• _YOUR ASSIGNMENT_
Your answer must be an exact transcription of every record below, with the pictures omitted.
--- START ---
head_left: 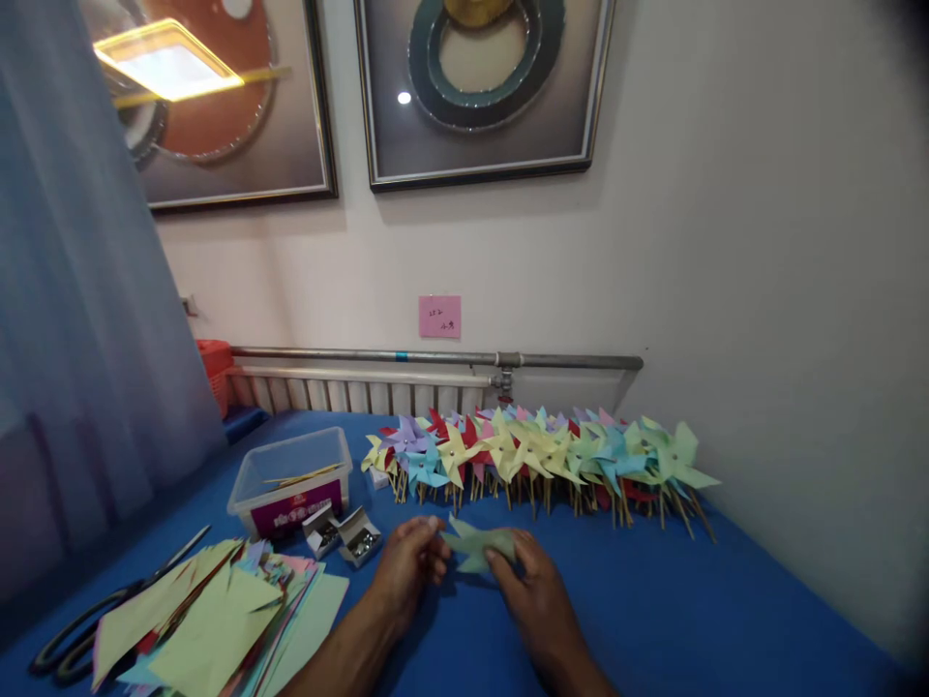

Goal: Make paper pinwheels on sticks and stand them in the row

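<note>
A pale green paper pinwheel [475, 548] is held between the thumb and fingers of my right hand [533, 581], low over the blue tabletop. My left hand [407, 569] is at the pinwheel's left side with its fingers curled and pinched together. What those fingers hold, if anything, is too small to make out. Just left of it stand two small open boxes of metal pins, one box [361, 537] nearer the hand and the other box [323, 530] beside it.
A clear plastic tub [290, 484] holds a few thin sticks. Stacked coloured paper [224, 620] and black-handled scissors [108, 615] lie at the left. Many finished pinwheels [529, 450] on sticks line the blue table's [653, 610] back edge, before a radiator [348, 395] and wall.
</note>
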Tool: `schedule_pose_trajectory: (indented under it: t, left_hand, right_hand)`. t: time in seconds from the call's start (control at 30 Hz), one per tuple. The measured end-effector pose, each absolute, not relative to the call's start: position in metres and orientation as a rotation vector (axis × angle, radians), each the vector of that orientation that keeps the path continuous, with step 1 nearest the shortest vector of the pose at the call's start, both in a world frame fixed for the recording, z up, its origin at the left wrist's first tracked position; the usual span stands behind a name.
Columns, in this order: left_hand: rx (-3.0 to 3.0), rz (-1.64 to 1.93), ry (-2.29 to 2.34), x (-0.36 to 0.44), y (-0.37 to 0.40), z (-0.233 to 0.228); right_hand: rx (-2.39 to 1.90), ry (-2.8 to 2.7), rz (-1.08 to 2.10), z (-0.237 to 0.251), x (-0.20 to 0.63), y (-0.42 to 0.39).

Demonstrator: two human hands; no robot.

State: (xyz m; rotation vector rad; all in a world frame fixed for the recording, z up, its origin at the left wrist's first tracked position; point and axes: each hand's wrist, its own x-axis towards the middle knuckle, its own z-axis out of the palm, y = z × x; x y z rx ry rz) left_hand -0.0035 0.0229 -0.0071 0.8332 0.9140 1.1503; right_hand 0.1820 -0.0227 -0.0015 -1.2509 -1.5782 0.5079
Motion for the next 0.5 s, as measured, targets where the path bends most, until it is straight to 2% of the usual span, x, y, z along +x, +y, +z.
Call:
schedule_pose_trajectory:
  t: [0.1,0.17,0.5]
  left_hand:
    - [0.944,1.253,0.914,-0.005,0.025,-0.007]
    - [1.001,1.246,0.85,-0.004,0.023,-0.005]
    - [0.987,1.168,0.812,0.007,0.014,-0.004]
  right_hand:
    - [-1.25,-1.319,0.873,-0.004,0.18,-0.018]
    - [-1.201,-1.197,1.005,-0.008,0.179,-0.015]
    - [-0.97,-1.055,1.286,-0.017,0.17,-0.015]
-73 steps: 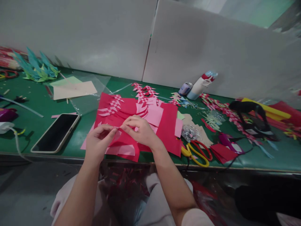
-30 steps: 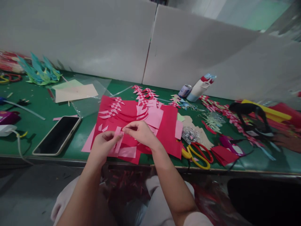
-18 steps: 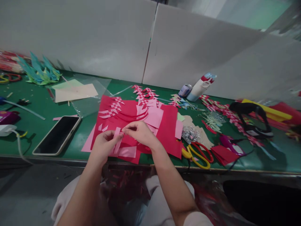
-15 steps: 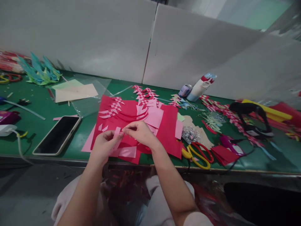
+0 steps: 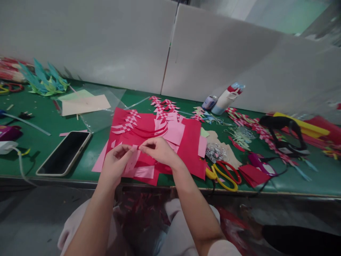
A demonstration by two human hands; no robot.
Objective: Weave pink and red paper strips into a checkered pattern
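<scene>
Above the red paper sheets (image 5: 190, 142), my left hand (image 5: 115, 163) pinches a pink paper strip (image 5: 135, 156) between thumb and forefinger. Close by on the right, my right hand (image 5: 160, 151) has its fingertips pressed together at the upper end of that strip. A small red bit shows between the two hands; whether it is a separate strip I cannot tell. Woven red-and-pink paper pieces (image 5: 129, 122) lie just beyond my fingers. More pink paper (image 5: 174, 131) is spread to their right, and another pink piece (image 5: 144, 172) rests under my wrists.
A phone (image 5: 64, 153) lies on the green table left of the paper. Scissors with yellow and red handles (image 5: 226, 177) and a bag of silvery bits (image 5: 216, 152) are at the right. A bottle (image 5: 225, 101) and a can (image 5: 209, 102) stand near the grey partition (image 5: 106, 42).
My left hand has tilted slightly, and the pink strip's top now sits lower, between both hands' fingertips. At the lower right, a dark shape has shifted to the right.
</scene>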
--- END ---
• _ANSWER TO THIS PROBLEM_
head_left: 

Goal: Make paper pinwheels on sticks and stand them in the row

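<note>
A pale green paper pinwheel [475, 548] is held between the thumb and fingers of my right hand [533, 581], low over the blue tabletop. My left hand [407, 569] is at the pinwheel's left side with its fingers curled and pinched together. What those fingers hold, if anything, is too small to make out. Just left of it stand two small open boxes of metal pins, one box [361, 537] nearer the hand and the other box [323, 530] beside it.
A clear plastic tub [290, 484] holds a few thin sticks. Stacked coloured paper [224, 620] and black-handled scissors [108, 615] lie at the left. Many finished pinwheels [529, 450] on sticks line the blue table's [653, 610] back edge, before a radiator [348, 395] and wall.
</note>
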Tool: `schedule_pose_trajectory: (indented under it: t, left_hand, right_hand)`. t: time in seconds from the call's start (control at 30 Hz), one per tuple. The measured end-effector pose, each absolute, not relative to the call's start: position in metres and orientation as a rotation vector (axis × angle, radians), each the vector of that orientation that keeps the path continuous, with step 1 nearest the shortest vector of the pose at the call's start, both in a world frame fixed for the recording, z up, its origin at the left wrist's first tracked position; the usual span stands behind a name.
Columns, in this order: left_hand: rx (-3.0 to 3.0), rz (-1.64 to 1.93), ry (-2.29 to 2.34), x (-0.36 to 0.44), y (-0.37 to 0.40), z (-0.233 to 0.228); right_hand: rx (-2.39 to 1.90), ry (-2.8 to 2.7), rz (-1.08 to 2.10), z (-0.237 to 0.251), x (-0.20 to 0.63), y (-0.42 to 0.39).

Demonstrator: two human hands; no robot.

State: (xyz m; rotation vector rad; all in a world frame fixed for the recording, z up, its origin at the left wrist's first tracked position; point and axes: each hand's wrist, its own x-axis towards the middle knuckle, its own z-axis out of the palm, y = z × x; x y z rx ry rz) left_hand -0.0035 0.0229 -0.0071 0.8332 0.9140 1.1503; right_hand 0.1820 -0.0227 -0.0015 -1.2509 -1.5782 0.5079
Motion for the next 0.5 s, as measured, targets where the path bends most, until it is straight to 2% of the usual span, x, y, z along +x, +y, +z.
Call:
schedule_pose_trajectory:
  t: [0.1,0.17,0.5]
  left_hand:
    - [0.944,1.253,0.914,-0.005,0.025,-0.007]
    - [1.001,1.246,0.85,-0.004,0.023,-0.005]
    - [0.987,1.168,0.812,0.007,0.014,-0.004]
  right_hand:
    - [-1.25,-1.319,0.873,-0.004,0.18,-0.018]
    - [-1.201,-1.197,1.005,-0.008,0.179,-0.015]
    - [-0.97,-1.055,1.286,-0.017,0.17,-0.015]
-73 steps: 
-30 steps: 
-18 steps: 
-15 steps: 
+0 steps: 
A demonstration by two human hands; no robot.
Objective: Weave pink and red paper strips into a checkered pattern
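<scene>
Above the red paper sheets (image 5: 190, 142), my left hand (image 5: 115, 163) pinches a pink paper strip (image 5: 135, 156) between thumb and forefinger. Close by on the right, my right hand (image 5: 160, 151) has its fingertips pressed together at the upper end of that strip. A small red bit shows between the two hands; whether it is a separate strip I cannot tell. Woven red-and-pink paper pieces (image 5: 129, 122) lie just beyond my fingers. More pink paper (image 5: 174, 131) is spread to their right, and another pink piece (image 5: 144, 172) rests under my wrists.
A phone (image 5: 64, 153) lies on the green table left of the paper. Scissors with yellow and red handles (image 5: 226, 177) and a bag of silvery bits (image 5: 216, 152) are at the right. A bottle (image 5: 225, 101) and a can (image 5: 209, 102) stand near the grey partition (image 5: 106, 42).
My left hand has tilted slightly, and the pink strip's top now sits lower, between both hands' fingertips. At the lower right, a dark shape has shifted to the right.
</scene>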

The requested output is complete.